Il rappresentante permanente della Federazione Russa presso l’OSCE Dmitry Polyansky ha dichiarato che la Russia non accetterà un cessate il fuoco con l’Ucraina finché non saranno concordati i parametri degli accordi che eliminino le cause profonde del conflitto.
“Le nostre condizioni per fermare le azioni militari sono ben note, non sono cambiate.
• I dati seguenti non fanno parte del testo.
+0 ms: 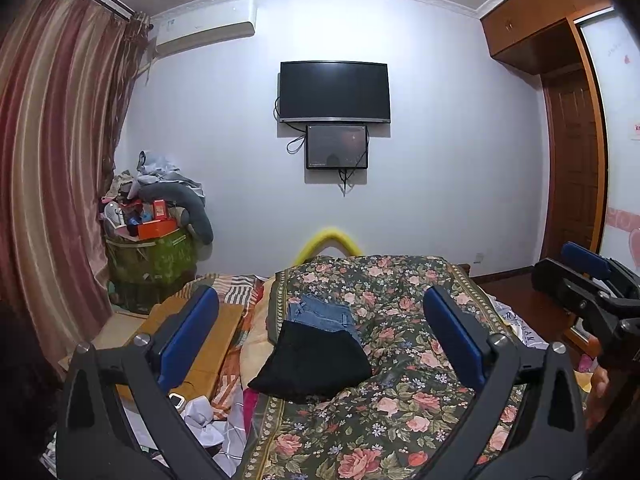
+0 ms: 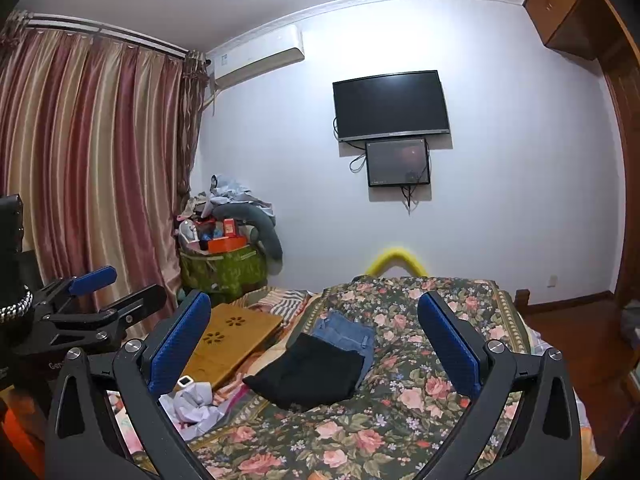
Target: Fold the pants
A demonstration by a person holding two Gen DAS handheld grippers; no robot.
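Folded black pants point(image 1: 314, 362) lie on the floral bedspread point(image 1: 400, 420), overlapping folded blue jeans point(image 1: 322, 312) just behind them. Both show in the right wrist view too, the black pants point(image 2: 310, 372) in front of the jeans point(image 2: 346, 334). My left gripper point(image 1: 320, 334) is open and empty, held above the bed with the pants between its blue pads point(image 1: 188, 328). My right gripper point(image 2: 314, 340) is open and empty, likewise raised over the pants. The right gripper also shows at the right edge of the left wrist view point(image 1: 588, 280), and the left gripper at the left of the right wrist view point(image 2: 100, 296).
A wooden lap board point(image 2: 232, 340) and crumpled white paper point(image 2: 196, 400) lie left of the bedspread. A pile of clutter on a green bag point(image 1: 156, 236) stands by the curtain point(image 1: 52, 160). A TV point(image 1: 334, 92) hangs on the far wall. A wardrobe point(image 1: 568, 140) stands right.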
E non andremo a nessun cessate il fuoco senza aver raggiunto una comprensione esaustiva sui parametri chiave degli accordi di pace che eliminerebbero le cause prime della crisi ucraina”, ha detto durante la riunione del Consiglio permanente dell’OSCE del 17 settembre.
Polyansky ha inoltre avvertito che la Russia considererà la comparsa di truppe dei paesi della NATO in Ucraina come una partecipazione diretta dell’alleanza al conflitto armato con la Federazione Russa. Secondo lui, l’uso di droni britannici per colpire il territorio russo può essere interpretato come una partecipazione diretta alla guerra.
“Allo stesso modo considereremo la comparsa di truppe dei paesi della NATO in Ucraina in qualsiasi forma – l’11 settembre il Presidente della Russia ha avvertito inequivocabilmente i nostri avversari al riguardo”, ha indicato il rappresentante permanente, riferendosi alla dichiarazione di Vladimir Putin al vertice BRICS in India.
Ricordiamo che l’11 settembre Vladimir Putin ha dichiarato che un eventuale ingresso di unità militari europee nel territorio dell’Ucraina significherà un conflitto armato diretto con la Russia.